BBB then had AAA medically examined.[11] The third prosecution witness, Dr. Tomas D. Suguitan, whose competence and expertise had been admitted by the defense, observed that AAA had two healed shallow lacerations at 2 o'clock and 6 o'clock positions of her hymen. Dr. Suguitan concluded that AAA was in a non-virgin state when she was medically examined. AAA told Dr. Suguitan that she was sexually abused by accused-appellant.[12]
On August 10, 1988, BBB and AAA went to the police station to give their statement. Fourth prosecution witness PO2 Guerrero took the statements of AAA and BBB regarding the incidents.[13]

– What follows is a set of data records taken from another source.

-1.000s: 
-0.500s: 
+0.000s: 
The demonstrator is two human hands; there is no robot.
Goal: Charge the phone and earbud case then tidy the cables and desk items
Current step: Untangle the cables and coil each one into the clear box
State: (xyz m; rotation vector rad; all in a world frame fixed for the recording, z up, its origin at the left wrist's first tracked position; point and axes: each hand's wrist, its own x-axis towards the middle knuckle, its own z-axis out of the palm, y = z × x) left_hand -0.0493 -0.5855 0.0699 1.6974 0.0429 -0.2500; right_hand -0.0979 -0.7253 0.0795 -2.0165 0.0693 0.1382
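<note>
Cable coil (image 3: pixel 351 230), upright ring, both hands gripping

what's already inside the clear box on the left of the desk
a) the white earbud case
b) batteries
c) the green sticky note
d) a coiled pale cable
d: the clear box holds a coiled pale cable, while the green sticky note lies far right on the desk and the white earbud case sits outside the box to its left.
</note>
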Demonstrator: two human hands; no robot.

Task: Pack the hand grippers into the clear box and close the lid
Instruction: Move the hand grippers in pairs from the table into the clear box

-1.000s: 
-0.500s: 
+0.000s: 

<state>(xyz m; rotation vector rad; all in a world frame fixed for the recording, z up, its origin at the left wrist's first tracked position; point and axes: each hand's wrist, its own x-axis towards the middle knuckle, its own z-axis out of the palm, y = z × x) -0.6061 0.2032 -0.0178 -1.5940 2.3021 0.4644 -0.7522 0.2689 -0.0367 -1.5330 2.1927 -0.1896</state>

The defense presented accused-appellant Republo as its lone witness. Republo denied having raped AAA. Instead, he believed that the rape charges were filed against him in order to teach him a lesson, as there were several incidents that allegedly infuriated BBB, to wit:
On November 15, 1997, accused-appellant purportedly caught AAA sitting on the lap of her boyfriend, and they were embracing each other. The following morning, he talked to AAA and told her that she was too young to be in a romantic relationship. Resenting this advice, AAA replied to him in a disrespectful manner. Accused-appellant got so annoyed with AAA that he kicked her twice at her thighs. AAA ran to her aunt LLL's house and told her about the incident. LLL confronted accused-appellant. Accused-appellant told LLL that he caught AAA with her boyfriend the previous night. There was also another time when accused-appellant was drunk that he quarreled with BBB. During this quarrel, accused-appellant destroyed some of BBB's furniture and appliances. He uttered the following words against BBB and AAA: "YUNG ANAK MO, GUSTONG MAG-ARAL SA IYO, MAKATI KA, MAY ASAWA KANG TUNAY, NAGLALANDI KA LANG, IKAW, MAKATI KA, NAGMANA KA SA INA MO." BBB later on told accused-appellant that the rape cases were filed in order to teach him a lesson.[14]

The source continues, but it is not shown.